» Problem statement: Your response should consist of every line below, reproduced without alteration.

:::::

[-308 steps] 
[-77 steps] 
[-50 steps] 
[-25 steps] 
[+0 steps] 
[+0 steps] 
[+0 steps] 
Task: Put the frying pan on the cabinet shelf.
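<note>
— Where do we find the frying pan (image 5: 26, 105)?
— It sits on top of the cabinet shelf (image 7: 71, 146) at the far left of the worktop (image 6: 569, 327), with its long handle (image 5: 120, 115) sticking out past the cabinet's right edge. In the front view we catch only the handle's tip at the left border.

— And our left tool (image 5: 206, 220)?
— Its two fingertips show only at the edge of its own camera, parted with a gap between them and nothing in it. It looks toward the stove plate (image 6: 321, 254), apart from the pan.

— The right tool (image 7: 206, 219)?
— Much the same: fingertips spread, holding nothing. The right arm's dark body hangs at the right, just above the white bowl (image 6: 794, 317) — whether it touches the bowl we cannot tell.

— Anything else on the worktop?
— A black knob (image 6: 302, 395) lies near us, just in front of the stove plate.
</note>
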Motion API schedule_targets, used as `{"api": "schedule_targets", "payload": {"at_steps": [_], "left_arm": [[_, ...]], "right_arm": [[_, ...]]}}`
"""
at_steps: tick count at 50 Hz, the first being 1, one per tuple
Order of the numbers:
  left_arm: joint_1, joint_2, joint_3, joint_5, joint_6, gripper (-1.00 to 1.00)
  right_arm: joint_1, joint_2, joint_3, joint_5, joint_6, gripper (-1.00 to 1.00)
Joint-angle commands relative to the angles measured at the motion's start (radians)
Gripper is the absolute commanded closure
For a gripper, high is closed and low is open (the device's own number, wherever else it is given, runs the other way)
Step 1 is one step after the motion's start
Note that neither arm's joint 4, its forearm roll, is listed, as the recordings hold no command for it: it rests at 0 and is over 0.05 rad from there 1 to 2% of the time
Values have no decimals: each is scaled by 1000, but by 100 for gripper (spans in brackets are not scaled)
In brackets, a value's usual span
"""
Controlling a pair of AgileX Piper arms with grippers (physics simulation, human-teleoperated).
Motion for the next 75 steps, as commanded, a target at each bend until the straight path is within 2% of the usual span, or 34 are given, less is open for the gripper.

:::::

» Reply:
[-308 steps] 
[-77 steps] 
[-50 steps] 
[-25 steps] 
[+0 steps] 
[+0 steps] 
[+0 steps] 
Task: Put the frying pan on the cabinet shelf.
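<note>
— Where do we find the frying pan (image 5: 26, 105)?
— It sits on top of the cabinet shelf (image 7: 71, 146) at the far left of the worktop (image 6: 569, 327), with its long handle (image 5: 120, 115) sticking out past the cabinet's right edge. In the front view we catch only the handle's tip at the left border.

— And our left tool (image 5: 206, 220)?
— Its two fingertips show only at the edge of its own camera, parted with a gap between them and nothing in it. It looks toward the stove plate (image 6: 321, 254), apart from the pan.

— The right tool (image 7: 206, 219)?
— Much the same: fingertips spread, holding nothing. The right arm's dark body hangs at the right, just above the white bowl (image 6: 794, 317) — whether it touches the bowl we cannot tell.

— Anything else on the worktop?
— A black knob (image 6: 302, 395) lies near us, just in front of the stove plate.
</note>
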Motion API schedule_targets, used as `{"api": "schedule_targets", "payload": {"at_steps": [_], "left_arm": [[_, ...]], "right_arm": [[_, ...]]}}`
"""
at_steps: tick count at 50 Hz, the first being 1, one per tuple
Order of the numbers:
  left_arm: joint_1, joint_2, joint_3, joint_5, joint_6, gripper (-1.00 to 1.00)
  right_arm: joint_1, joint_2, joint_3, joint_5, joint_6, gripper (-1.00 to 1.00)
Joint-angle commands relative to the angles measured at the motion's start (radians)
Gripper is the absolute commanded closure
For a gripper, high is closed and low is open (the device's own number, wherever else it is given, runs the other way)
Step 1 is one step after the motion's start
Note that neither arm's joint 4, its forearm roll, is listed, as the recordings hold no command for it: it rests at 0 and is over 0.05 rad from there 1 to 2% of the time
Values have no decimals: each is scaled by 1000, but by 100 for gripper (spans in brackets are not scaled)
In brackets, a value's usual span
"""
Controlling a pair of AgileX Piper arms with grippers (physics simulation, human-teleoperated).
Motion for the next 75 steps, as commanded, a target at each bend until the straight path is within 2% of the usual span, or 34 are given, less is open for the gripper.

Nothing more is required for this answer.